Thank you for reopening the Rfree and TEST set discussion. The concept of Rfree and TEST set play an important role crystallography. When you introduced them back in 1992, Rfree was the first systematic method of structure validation. Its advantage is that it can use data from the structure being determined in the absence of any other data sources. Nowadays, over two decades after, we have learned a lot about the structures. Real space approaches from density fit, over deviation from ideal, statistically derived geometrical restraints to packing information together provide insight in the structure correctness, which in my opinion ensure the structure correctness and over interpretation. Not to mention the relevance of the fit structure factors of model (Fmodel) to the measured data (Fobs) by R-factor (R-work).

While the concept of the TEST set und its use in refinement provided a simple criterion for structure validation, it raises the following concerns:

- Refining structures against incomplete data results in structures which are off the true target. Namely, the information of reflections omitted from the WORK set is introducing bias of their absence. This bias is direct consequence of orthogonality of the Fourier series terms. The bias of absence is diminished by reducing the amount of data included in the TEST set, but nevertheless remains with its presence. In time the portion and size of the TEST was diminished substantially.
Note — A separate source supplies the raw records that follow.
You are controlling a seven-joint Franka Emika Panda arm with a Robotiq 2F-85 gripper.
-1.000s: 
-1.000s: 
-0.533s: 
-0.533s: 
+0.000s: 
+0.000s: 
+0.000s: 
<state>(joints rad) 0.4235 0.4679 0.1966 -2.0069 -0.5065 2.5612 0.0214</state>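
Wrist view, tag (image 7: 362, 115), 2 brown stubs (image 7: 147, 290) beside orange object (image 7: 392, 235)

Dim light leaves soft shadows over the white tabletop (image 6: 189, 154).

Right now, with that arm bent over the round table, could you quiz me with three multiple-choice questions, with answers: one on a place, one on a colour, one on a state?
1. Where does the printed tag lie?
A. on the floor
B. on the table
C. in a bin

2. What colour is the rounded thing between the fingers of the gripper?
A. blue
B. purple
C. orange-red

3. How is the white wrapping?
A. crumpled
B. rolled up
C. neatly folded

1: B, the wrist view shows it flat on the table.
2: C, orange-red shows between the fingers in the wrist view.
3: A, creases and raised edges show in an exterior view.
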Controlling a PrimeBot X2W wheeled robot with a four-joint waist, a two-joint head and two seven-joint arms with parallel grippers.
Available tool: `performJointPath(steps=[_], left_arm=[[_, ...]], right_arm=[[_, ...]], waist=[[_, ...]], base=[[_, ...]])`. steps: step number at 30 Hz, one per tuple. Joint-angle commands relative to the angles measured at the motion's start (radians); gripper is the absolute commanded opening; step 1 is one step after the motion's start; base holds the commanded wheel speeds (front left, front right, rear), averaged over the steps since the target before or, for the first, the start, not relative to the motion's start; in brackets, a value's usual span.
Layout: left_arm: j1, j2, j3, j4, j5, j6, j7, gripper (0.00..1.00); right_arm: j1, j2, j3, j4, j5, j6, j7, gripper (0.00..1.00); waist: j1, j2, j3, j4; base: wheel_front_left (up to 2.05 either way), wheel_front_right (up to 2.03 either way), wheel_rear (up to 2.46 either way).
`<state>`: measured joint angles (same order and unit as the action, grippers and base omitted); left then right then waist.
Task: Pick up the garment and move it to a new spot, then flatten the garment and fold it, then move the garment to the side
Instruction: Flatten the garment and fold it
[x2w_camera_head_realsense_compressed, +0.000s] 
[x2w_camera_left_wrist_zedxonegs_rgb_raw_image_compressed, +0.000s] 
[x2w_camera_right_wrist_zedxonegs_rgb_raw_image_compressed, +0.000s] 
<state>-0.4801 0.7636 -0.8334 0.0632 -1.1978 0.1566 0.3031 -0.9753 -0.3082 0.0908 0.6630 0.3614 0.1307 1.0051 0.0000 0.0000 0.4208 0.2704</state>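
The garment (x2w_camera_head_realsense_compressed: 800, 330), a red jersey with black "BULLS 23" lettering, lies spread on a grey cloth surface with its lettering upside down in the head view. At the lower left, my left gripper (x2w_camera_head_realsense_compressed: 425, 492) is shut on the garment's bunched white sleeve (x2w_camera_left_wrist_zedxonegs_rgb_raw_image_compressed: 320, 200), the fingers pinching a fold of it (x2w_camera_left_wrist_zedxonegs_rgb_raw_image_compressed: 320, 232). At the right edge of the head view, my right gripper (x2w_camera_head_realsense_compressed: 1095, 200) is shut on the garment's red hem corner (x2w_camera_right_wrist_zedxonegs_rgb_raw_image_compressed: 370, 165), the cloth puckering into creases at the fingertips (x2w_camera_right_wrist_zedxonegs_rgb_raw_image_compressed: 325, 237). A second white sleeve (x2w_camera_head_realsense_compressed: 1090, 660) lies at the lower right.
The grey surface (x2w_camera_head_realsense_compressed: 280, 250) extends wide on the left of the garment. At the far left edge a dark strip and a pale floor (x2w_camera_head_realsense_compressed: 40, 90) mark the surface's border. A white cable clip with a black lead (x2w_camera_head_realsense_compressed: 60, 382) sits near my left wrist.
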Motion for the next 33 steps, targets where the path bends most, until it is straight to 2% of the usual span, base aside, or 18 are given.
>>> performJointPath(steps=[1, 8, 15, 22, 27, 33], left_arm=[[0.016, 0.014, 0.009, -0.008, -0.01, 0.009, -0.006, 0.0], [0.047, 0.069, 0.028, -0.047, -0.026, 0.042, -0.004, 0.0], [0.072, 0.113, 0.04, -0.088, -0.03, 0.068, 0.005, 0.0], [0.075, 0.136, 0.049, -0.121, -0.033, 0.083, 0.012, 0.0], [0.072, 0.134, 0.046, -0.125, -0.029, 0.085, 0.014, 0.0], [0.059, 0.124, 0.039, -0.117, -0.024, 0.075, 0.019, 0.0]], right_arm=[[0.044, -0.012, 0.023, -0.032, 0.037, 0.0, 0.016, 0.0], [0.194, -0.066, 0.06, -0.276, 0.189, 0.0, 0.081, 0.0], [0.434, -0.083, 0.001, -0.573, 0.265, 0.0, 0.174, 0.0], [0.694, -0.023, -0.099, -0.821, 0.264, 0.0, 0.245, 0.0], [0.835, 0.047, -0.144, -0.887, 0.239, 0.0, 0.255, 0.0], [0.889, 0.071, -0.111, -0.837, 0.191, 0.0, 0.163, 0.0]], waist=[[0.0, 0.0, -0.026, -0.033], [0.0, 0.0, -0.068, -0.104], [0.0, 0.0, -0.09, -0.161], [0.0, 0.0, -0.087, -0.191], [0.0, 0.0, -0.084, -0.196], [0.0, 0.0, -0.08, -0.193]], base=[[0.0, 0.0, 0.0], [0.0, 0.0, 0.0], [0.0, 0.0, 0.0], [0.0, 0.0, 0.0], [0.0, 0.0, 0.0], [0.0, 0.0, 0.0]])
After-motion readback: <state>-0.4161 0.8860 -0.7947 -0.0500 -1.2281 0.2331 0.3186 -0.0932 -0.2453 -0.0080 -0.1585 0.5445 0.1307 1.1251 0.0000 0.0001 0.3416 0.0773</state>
- The identification of TEST reflections faces the problem of their independency, when identical subunits present in a structure are related by NCS. I think that a substantial proportion of structures contains NCS. An interesting angle on NCS issue is provided by the work of Silva & Rossmann (1985), who discarded most of data almost proportionally to the level of NCS redundancy (using 1/7th for WORK set and 6/7 for TEST set in the case of 10-fold NCS).

- An additional, so far almost neglected concern is the cross propagation of systematic errors in structures. They are a consequence of interactions of structural parts through the chemical bonding and nonbonding energy terms used in refinement. Absence of consideration of errors of this origin results in too small coordinate error estimates essential for the Maximum Likelihood (ML) function.

- The original use of the TEST set in refinement used the Least Square target, apart from the bias of its absence, does not effect the Least Square target itself, whereas the standard ML function relies on this data and is therefore biased by them.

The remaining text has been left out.